In direct collaboration with Haier, Quintarelli is one of the leading Western interpreters of theRenDanHeYi model, applied in companies such as the ASA Group, Bosch Mobility, Intesa Sanpaolo and Gummy Industries, with the aim of making facilities more distributed and entrepreneurial.

From pyramid model to ecosystem of contracts

The metamorphosis that began with that hammer lasted for forty years. From a pyramid organisation, Haier has become a network of autonomous micro-companies, capable of working together directly to meet customers' needs. It is the philosophy of zero distance: cancelling the distance between those who produce and those who use.

The most innovative step came with EMCs (Ecosystem Micro-Communities), contracts between micro-companies that work together as equals to fulfil complex customer needs. The contract establishes roles, service levels and value distribution. Digital platforms, often based on blockchain, automate these agreements, transforming the organisation into a living network of collaboration and exchange.

In the RenDanHeYi, income is determined by the value generated for the customer, not by a boss or a hierarchical ladder: each person acts as their own 'CEO', choosing how and where to invest their talent and risk. The enterprise is no longer a machine that produces goods, but a network that produces economic relations and new entrepreneurial initiatives.

The market within the company

The strength of the model lies in its ability to replicate and adapt. Each micro-firm is an independent node, free to choose its strategy, people and conditions of participation, connecting to other nodes to seize market opportunities. The company stops being a closed structure and turns into a platform of micro-agreements that form and dissolve according to results.
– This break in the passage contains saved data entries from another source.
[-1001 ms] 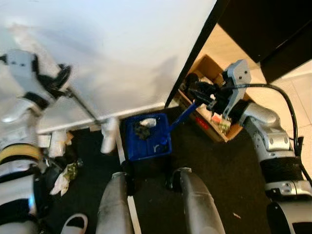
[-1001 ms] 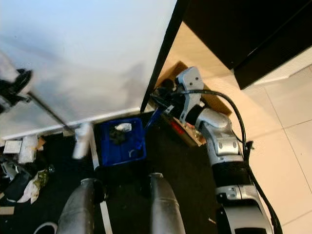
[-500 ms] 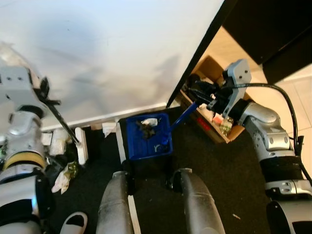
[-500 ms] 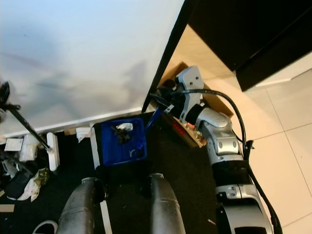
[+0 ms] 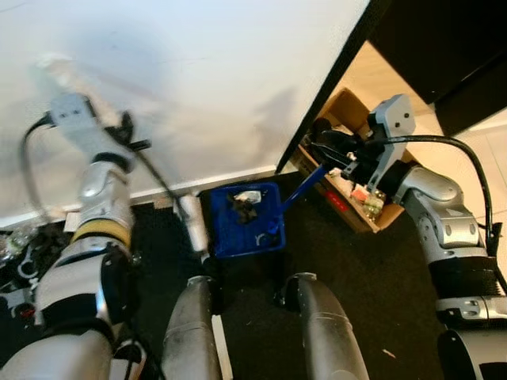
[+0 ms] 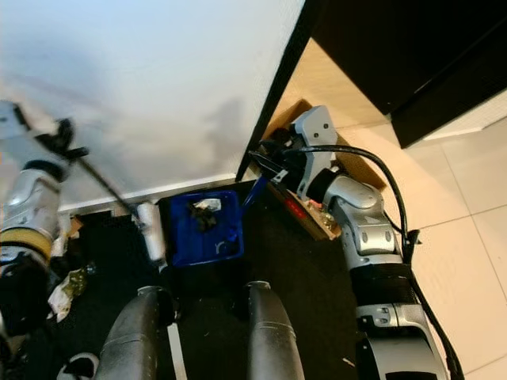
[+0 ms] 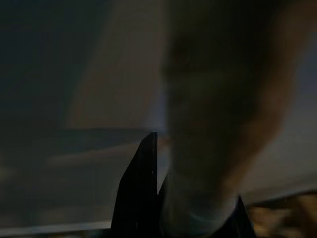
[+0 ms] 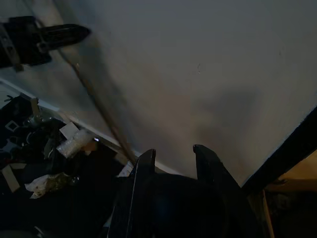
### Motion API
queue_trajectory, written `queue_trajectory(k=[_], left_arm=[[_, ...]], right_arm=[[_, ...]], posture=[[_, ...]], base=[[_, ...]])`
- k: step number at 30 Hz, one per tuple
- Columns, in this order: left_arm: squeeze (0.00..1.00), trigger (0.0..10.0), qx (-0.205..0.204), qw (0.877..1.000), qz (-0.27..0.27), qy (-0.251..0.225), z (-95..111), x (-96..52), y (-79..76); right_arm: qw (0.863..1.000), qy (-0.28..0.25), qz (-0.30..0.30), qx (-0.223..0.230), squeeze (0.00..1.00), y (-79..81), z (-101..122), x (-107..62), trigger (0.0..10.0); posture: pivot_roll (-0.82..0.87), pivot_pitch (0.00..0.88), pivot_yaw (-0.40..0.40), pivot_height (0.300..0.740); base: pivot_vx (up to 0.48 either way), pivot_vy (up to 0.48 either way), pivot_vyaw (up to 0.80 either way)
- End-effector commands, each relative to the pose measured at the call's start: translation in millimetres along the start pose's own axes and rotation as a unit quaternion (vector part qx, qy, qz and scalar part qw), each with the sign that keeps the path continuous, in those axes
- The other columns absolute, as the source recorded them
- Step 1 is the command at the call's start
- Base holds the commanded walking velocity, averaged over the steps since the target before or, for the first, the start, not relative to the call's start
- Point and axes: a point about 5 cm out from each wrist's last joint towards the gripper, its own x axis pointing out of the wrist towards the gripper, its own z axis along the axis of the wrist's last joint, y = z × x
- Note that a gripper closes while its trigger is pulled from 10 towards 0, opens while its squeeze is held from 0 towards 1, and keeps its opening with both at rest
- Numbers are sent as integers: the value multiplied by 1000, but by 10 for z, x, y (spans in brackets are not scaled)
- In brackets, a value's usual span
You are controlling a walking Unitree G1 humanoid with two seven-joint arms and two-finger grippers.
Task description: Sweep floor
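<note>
Dustpan [image 5: 244,220], blue and holding dark debris, sits on the black floor [image 5: 372,277] just ahead of your two legs, its far edge near the white wall [image 5: 206,71]. Your right gripper [image 5: 329,150] has its fingers closed on the dustpan's blue handle [image 5: 301,188], beside a cardboard box [image 5: 348,198]. Your left gripper [image 5: 127,136] clamps the broom [image 5: 170,190], whose pale head [image 5: 192,222] rests just left of the dustpan. Litter [image 6: 67,289] lies further left; pale tile [image 6: 467,237] lies to your right.

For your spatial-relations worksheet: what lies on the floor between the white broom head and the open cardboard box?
In the left eye view, the blue plastic dustpan, holding dark debris, lies between the white broom head and the open cardboard box.
</note>
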Motion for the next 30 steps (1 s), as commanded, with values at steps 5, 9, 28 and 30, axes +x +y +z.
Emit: queue_trajectory(k=[5, 9, 28, 30], left_arm=[[0, 10000, -45, 990, -135, 9, -38, 14, -225], [0, 10000, 16, 985, -170, -10, 297, -81, 32], [0, 10000, 221, 968, 100, 59, 209, -690, 954], [0, 10000, 175, 978, 93, 65, 47, -601, 816]], right_arm=[[994, 47, 38, 89, 0, 188, -369, 18, 10000], [994, 45, 37, 89, 0, 188, -368, 21, 10000], [993, 44, 50, 95, 0, 242, -382, 86, 10000], [993, 43, 50, 94, 0, 236, -364, 82, 10000]], posture=[[-143, 544, -109, 740], [-117, 540, -98, 740], [-112, 547, -126, 740], [-130, 549, -127, 740]], base=[[0, 0, 0], [0, 0, 0], [0, 0, 0], [0, 0, 0]])
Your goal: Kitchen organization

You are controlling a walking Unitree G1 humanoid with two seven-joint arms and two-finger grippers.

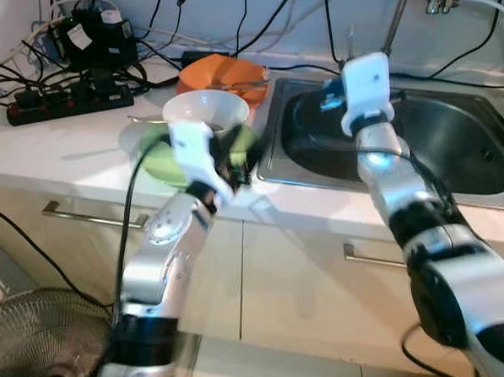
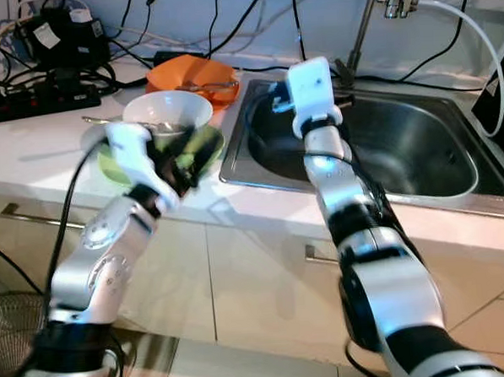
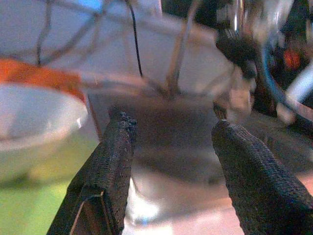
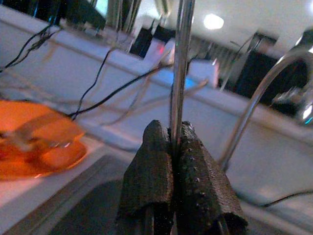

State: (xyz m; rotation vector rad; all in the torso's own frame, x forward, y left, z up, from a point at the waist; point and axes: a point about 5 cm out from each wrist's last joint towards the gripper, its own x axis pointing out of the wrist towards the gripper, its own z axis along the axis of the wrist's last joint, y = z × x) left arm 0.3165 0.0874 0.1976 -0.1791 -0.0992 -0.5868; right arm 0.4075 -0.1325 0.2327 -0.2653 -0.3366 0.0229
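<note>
I see a black power strip (image 1: 70,102) on the white countertop (image 1: 55,148), then a white ceramic bowl (image 1: 206,111) on a green plate (image 1: 162,164), my left gripper (image 3: 171,147) spread open and empty beside it. An orange bowl (image 1: 225,72) sits behind. Over the steel sink (image 1: 453,144), my right gripper (image 4: 176,147) pinches a thin metal utensil handle (image 4: 181,63).

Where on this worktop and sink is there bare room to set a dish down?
Free: the white worktop between the black power strip and the green plate; the steel sink's right half. Crowded: the white bowl and orange plate by the sink.
</note>
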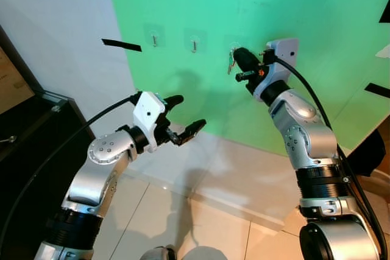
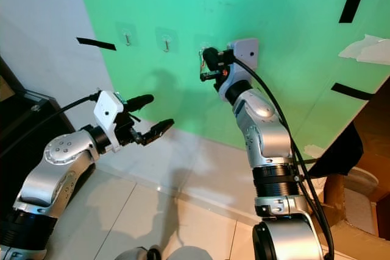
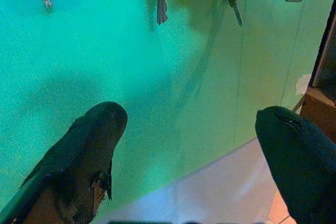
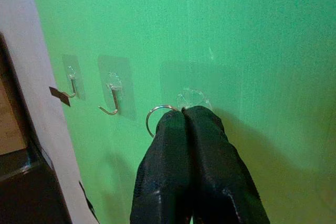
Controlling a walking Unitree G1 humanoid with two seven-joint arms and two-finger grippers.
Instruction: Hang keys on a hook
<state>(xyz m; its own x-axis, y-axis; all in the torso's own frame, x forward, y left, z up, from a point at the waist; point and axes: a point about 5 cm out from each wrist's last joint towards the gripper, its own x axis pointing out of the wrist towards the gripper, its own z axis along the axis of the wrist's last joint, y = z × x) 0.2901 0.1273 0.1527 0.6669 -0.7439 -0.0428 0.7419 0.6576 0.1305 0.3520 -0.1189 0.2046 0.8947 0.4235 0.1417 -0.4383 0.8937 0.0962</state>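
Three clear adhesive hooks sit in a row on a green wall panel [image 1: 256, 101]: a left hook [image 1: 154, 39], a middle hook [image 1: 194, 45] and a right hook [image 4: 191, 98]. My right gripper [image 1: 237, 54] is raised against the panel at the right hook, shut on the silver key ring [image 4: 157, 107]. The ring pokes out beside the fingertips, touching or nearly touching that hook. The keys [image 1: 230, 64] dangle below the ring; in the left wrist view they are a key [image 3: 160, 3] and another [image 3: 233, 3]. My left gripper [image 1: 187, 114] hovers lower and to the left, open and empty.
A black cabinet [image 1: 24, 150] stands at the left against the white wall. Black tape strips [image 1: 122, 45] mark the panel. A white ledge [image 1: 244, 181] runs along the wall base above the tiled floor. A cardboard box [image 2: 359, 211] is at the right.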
"It brings the market inside the company," Quintarelli explains, "and overturns the logic of traditional management. It is no longer the boss who distributes work, but the customers who distribute value. When income depends on what you generate for them, motivation and speed of response change radically'.

Indeed, in this system, the boundary between employee and entrepreneur becomes blurred. When people share responsibility and economic benefits, the sense of ownership translates into speedy decision-making and widespread innovation: qualities that, in traditional models, require control and bureaucracy. When employees feel like entrepreneurs, the company gains trust, value and agility.

In the United States, where Haier acquired General Electric Appliances, the model has produced the brand's best results in a century. In China, the principle has extended to the entire supply chain, to the point of including partners and customers in the same contractual platform.

Conclusions: the hammer blow

For most companies, the enterprise is still the child of the Fordist model: a social machine built to produce efficiency, where decisions descend from above, obedience is the primary virtue and each individual remains a cog in an invisible assembly line.

Value is still born within the organisation and only eventually meets the market, far away and filtered by roles, budgets and controls. But this machine, while still impressive, struggles in the face of the complexity of the contemporary world.

The volatility, unpredictability, and uncertainty of the socio-political and economic framework, together with changing customer and market expectations, are cracking the wheels. The experiences mentioned above show how the company can not only cope with, but even take advantage of such challenges from an anti-fragile perspective, transforming command into contract, hierarchy into relationship, obedience into entrepreneurial initiative and employee involvement. Perhaps the real sign of our times is not technology, but the ability to rethink the pact that holds people, customers and organisations together.

So, if Ford had built the factory around the machine, Haier built the organisation around the human being. And perhaps that hammer of Zhang Ruimin, in the autumn of 1984, did not just destroy defective refrigerators: it broke the chains of the industrial twentieth century, paving the way for a century in which business is no longer commanded, but is self-governing, listening to the market, and giving people back the power to create value.